--- Exercise details ---
After finding the line containing "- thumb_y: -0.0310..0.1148" below, please output that line and each following one through the line containing "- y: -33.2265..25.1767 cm", exactly as written.

*** The data ***

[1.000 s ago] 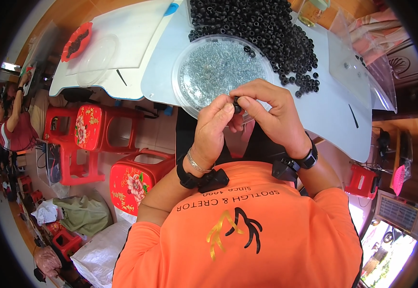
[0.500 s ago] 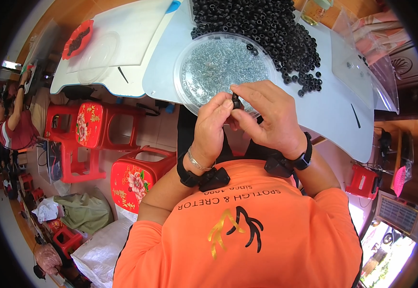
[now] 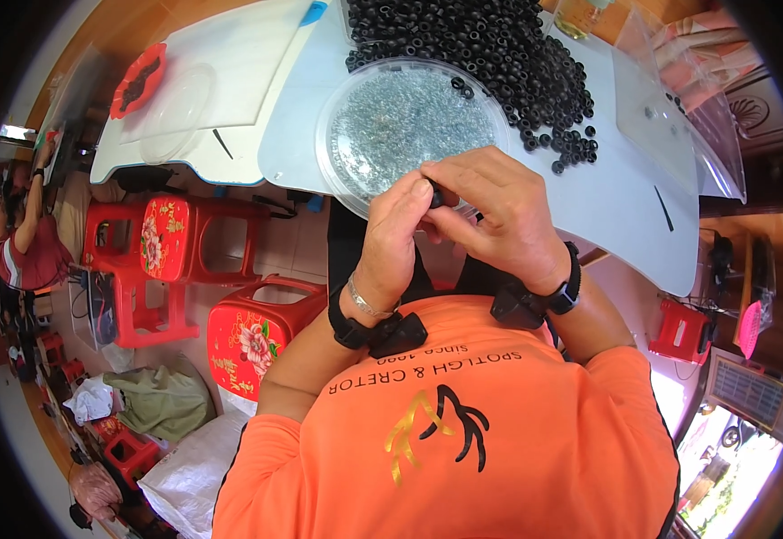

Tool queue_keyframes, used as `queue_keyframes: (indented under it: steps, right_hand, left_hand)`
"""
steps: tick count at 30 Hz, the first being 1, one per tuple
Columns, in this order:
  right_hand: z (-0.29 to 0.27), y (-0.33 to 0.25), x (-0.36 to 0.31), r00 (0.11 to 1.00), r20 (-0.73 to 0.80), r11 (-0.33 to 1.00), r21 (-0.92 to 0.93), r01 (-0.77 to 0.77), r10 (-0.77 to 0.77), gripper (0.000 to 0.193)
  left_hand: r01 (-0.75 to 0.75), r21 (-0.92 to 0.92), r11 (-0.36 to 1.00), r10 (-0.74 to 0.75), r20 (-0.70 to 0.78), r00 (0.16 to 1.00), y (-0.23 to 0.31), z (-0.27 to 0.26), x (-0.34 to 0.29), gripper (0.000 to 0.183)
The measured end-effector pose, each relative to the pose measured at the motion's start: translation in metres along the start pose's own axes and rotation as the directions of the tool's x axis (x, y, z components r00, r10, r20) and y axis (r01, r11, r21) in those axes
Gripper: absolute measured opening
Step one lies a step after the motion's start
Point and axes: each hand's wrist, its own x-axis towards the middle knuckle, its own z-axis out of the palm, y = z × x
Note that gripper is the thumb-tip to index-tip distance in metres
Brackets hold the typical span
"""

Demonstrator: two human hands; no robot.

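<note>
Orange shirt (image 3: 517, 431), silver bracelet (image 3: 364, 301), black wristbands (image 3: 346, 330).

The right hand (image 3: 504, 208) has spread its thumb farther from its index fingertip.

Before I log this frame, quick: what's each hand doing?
Left hand: closed, holding a black piece.
Right hand: fingers at the same piece; whether its grip is closed cannot be told.

1. The tub (image 3: 322, 135) holds beads (image 3: 391, 126) and sits at the table's (image 3: 625, 216) near edge.
2. The pile (image 3: 508, 63) lies behind it, spreading right; two rings (image 3: 467, 92) lie in the tub.
3. A piece (image 3: 436, 195) sits between left hand (image 3: 394, 225) and right hand (image 3: 510, 205), before the tub.
4. A stick (image 3: 663, 208) lies right.
5. The left table (image 3: 243, 153) bears a dish (image 3: 157, 56) and, to its right, a lid (image 3: 176, 117).
</note>
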Motion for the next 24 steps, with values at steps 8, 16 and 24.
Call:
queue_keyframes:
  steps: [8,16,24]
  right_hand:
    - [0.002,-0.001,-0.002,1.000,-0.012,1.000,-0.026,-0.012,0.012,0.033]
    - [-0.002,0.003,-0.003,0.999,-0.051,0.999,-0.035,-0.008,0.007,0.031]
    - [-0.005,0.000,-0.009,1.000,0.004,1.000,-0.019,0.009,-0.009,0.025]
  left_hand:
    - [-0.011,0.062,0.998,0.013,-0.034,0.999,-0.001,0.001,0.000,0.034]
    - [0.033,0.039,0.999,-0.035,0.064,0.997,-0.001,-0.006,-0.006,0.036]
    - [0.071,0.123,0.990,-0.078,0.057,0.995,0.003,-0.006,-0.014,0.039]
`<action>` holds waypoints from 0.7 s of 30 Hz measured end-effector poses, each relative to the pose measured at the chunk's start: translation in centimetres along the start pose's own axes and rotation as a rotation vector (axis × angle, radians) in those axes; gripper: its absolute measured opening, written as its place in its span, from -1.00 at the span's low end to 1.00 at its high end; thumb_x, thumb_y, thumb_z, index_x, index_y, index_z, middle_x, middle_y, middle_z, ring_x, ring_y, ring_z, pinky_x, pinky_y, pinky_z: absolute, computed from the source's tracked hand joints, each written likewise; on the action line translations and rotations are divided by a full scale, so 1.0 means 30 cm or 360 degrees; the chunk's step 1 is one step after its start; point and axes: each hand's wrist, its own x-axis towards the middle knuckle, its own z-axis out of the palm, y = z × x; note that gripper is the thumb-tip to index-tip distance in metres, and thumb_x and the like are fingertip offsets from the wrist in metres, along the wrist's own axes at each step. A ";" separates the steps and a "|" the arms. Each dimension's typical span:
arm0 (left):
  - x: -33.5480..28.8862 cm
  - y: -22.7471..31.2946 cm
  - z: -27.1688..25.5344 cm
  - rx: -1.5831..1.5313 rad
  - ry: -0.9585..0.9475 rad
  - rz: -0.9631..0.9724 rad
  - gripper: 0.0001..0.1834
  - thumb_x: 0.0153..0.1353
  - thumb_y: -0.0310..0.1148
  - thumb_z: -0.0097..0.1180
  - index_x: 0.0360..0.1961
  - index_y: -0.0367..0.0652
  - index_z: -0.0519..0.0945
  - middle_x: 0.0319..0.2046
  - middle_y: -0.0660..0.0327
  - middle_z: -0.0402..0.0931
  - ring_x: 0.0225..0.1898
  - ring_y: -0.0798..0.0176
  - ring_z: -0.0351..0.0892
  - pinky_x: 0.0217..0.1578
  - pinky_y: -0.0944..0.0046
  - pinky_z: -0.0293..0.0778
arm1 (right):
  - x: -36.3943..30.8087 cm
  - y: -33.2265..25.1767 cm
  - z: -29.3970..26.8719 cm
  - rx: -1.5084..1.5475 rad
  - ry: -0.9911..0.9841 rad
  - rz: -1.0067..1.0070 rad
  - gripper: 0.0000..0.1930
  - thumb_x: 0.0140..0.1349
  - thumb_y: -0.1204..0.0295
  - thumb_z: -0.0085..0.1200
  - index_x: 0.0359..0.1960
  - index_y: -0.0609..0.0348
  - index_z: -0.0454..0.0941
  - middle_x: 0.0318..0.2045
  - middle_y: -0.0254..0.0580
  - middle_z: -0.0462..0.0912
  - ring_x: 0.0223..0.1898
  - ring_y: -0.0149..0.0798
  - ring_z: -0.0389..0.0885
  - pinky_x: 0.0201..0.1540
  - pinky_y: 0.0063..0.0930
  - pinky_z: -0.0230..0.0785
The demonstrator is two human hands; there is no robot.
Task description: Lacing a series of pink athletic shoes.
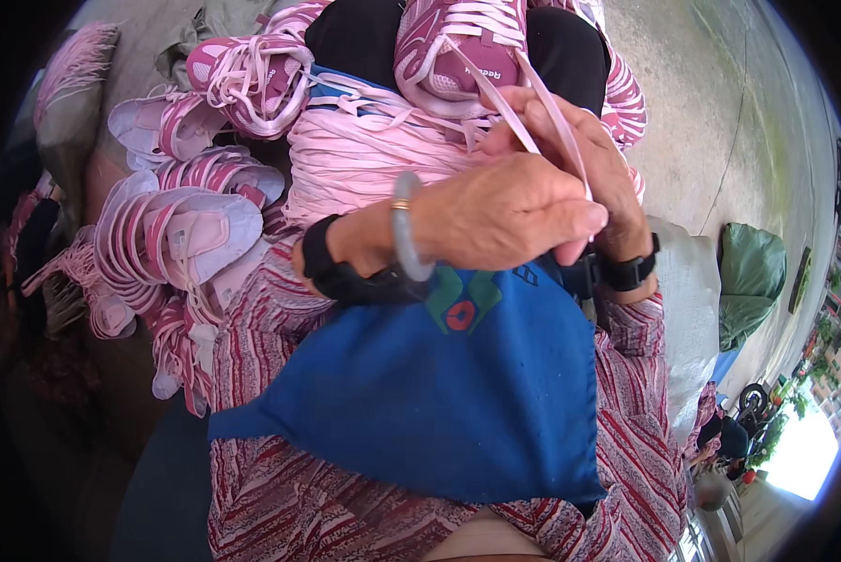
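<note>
Shoe in work: pink-and-maroon sneaker (460,80), top centre, between two black-trousered knees (566,56), toe toward the wearer, far end cut off by the upper edge. Two strands of pale pink lace (553,110) run from it to the hands.

Left hand (495,211), grey bangle (406,225) on wrist, reaches across to the right; thumb and fingers pinch the lace. Right hand (598,155) sits behind it, fingers half curled next to the strands. Left hand blocks part of it, so can't tell if those fingers grip or just touch.

Clutter: thick bundle of pink laces (374,155) on the lap, just short of the sneaker, left forearm close by. Laced sneaker (257,84) beside the left knee. Heap of pink-and-white shoes (182,229) crowds the left side. More striped pink footwear (624,103) beside the right knee, partly hidden.

Blue apron (449,393) covers the front of the body. Right side: whitish plastic sack (680,323) near the right arm, green bag (750,281) past it. Fringed bunch of laces (76,61) far left.
</note>
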 end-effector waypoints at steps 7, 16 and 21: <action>-0.083 -0.050 -0.079 0.0195 -0.0143 0.0018 -0.58 0.34 -0.16 -0.14 -0.50 -0.24 0.57 -0.51 0.23 0.51 -0.44 0.33 0.50 -0.33 0.37 0.39 | 0.082 0.051 -0.010 0.1151 -0.0225 0.0114 -0.73 0.38 0.30 -0.11 -0.20 0.32 0.42 -0.72 -0.56 0.14 -0.69 -0.56 0.19 -0.48 -0.56 0.38; -0.528 0.034 -0.566 -0.0855 0.2022 0.0843 -0.68 0.32 -0.38 -0.14 -0.57 -0.25 0.46 0.02 -0.12 0.39 0.28 -0.20 0.10 0.36 -0.26 -0.25 | 0.167 0.047 -0.257 0.1563 -0.0157 0.0003 -0.82 0.42 0.45 -0.26 -0.24 0.34 0.31 -0.70 -0.51 0.07 -0.74 -0.58 0.00 -0.77 -0.71 -0.05; -0.804 0.073 -0.772 -0.1332 0.1513 0.1252 -0.79 0.18 -0.50 -0.09 -0.60 -0.24 0.43 -0.17 -0.03 0.44 0.24 -0.29 0.14 0.31 -0.43 -0.34 | 0.120 0.039 -0.294 0.1679 -0.0174 -0.0258 -0.81 0.41 0.41 -0.22 -0.27 0.31 0.32 -0.74 -0.53 0.08 -0.78 -0.61 -0.04 -0.80 -0.71 -0.09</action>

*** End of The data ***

--- Problem solution ---
  - thumb_y: -0.0310..0.1148
  - thumb_z: -0.0097..0.1180
  - index_x: 0.0360..0.1961
  - index_y: -0.0367..0.0652
  - index_z: -0.0519..0.0945
  - middle_x: 0.0319..0.2046
  - middle_y: -0.0660..0.0327
  - middle_z: -0.0402..0.0931
  - ring_x: 0.0225..0.1898
  - ring_y: -0.0798..0.0176
  - ring_z: -0.0351..0.0892
  - pinky_x: 0.0217..0.1578
  - pinky_y: -0.0944..0.0046
  - pinky_z: -0.0293..0.0778
arm1 (right):
  - x: -36.3943..30.8087 cm
  - y: -33.2265..25.1767 cm

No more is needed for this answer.